Note: The gui option (or the lack of an $EDITOR variable) will cause files to open with xdg-open (linux, osx) or start (windows). If you're on linux and nothing seems to happen, you can change the handler for plain text markdown files to a *.desktop file of your choice. For example, for Sublime Text: xdg-mime default sublime-text.desktop text/plain

rename command

Rename a post, page or draft. The title and the filename can be renamed independently or both at the same time.


hexo rename <old title/slug> <-n | --new "new title">

old title/slug is one or more regular expressions to find a post or page. If more match your regex, a selection menu will be displayed.

new title is the new title for your post. In case you just want to rename the file, it will be slugized automatically (ie it will get converted to lower case, and all special characters and spaces will be made url-friendly).

After selecting a file, you will be presented with another menu. From there you can choose whether to rename the filename, the title of the post, both, or cancel altogether.

Note: if you have set render_drafts to false in _config.yml, you won't be able to rename drafts from the command line. It works only with that setting set to true or if you publish the post first.

Note: wrap the new title in single or double quotes! If you forget, the presence of spaces or special characters may cause strange behavior.

remove command

Delete a post.


hexo remove <search terms>

Search for a post and delete it after confirmation. This will cause the irreversible removal of the selected post and its associated asset folder (if it exists), along with all its contents.

isolate command

Isolate a post by temporarily removing all others from the build process.

hexo isolate <search terms> [-a | --all]

This command was inspired by Octopress. For testing purposes, you may want to isolate a post so you can work on it and test it in isolation from all others. This accomplishes that aim by moving all posts and asset directories (pages are not supported right now) to an _exile subfolder, where they will be ignored.

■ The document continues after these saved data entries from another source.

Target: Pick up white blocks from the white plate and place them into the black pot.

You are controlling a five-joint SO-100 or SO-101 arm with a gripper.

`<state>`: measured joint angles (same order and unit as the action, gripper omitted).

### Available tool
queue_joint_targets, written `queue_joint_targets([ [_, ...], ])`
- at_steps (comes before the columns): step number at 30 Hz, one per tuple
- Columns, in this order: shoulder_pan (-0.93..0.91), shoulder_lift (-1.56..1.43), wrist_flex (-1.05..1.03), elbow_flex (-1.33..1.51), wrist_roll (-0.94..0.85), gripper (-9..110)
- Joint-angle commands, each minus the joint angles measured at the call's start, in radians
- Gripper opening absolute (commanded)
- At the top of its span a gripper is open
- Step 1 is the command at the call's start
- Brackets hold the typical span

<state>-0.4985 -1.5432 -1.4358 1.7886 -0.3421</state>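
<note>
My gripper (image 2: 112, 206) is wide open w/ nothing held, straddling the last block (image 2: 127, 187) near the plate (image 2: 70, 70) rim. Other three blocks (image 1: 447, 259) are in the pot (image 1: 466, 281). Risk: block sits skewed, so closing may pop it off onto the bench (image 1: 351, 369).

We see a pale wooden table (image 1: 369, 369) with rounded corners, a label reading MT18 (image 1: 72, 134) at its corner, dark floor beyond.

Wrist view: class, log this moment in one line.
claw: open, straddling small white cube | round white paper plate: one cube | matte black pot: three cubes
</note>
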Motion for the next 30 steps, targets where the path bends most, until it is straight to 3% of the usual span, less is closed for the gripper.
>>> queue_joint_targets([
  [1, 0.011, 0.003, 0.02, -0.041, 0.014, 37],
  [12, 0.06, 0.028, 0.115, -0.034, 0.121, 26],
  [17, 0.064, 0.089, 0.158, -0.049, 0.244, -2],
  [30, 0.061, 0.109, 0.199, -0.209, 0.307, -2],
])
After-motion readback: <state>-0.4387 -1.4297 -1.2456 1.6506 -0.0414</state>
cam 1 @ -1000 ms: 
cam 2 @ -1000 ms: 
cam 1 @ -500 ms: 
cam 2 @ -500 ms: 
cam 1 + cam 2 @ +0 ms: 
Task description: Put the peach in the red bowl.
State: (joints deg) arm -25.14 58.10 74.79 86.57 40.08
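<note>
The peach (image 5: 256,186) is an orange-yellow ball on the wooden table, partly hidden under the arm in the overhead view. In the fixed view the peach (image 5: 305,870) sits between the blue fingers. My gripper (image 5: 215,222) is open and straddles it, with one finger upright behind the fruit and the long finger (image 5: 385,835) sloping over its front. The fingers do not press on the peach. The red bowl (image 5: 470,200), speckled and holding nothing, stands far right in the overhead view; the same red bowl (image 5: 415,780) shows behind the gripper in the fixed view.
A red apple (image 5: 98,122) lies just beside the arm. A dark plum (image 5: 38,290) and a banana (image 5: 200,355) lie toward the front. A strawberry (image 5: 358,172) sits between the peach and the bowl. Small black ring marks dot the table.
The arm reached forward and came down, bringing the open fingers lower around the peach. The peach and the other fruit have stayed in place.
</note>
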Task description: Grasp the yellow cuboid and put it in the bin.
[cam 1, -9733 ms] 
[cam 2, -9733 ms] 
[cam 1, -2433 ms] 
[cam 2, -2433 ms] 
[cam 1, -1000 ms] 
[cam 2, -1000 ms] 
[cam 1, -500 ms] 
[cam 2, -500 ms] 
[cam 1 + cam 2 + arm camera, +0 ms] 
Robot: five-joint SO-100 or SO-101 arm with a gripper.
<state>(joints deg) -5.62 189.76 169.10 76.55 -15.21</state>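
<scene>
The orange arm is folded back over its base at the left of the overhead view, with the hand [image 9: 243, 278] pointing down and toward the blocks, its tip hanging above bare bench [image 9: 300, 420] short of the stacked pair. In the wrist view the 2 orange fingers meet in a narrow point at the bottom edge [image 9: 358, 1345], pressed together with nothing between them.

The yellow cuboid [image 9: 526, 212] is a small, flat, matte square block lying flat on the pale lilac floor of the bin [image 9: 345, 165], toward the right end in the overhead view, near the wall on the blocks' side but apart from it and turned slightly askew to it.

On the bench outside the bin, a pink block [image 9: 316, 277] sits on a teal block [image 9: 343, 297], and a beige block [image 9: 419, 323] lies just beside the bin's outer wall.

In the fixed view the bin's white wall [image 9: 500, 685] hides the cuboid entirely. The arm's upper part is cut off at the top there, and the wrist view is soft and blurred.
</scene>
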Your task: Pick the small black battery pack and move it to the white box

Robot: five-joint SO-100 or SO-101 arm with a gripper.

The -a or --all option will cause all posts to be moved, and your search terms to be ignored.

Run hexo integrate to restore the posts to their previous location.

integrate command

Restores all exiled posts.

hexo integrate


  • It doesn't matter where in the hexo directory you are on the command line. As long as you are inside a hexo directory somewhere, the commands should work.

  • Installing this plugin will also cause any new post you create with hexo new ... to open automatically in your text editor.

  • The terminal menu may not work as expected in the default Windows command shell (cmd.exe), but it should work just fine in more powerful shells.

  • If you don't like the command-line centric workflow this plugin encourages, you may want to consider using an administration plugin instead - check out hexo-admin or hexo-hey.

  • Filter on title first and use boolean options last or you may get unexpected results. For example, hexo edit -g my post will filter just on "post" whereas hexo edit my draft -g will correctly filter on "my draft".

  • By default, files open in your current terminal window using your EDITOR environment variable. Set it somewhere in your dotfiles (.bashrc or .zshrc are good locations, and don't forget to source the file or reboot before testing). If $EDITOR doesn't exist, or if you use the gui option, files will open with xdg-open (linux, osx) or start (windows) instead.


Plugin for hexo. Adds commands for editing, removing, renaming, isolating and integrating posts from the command-line.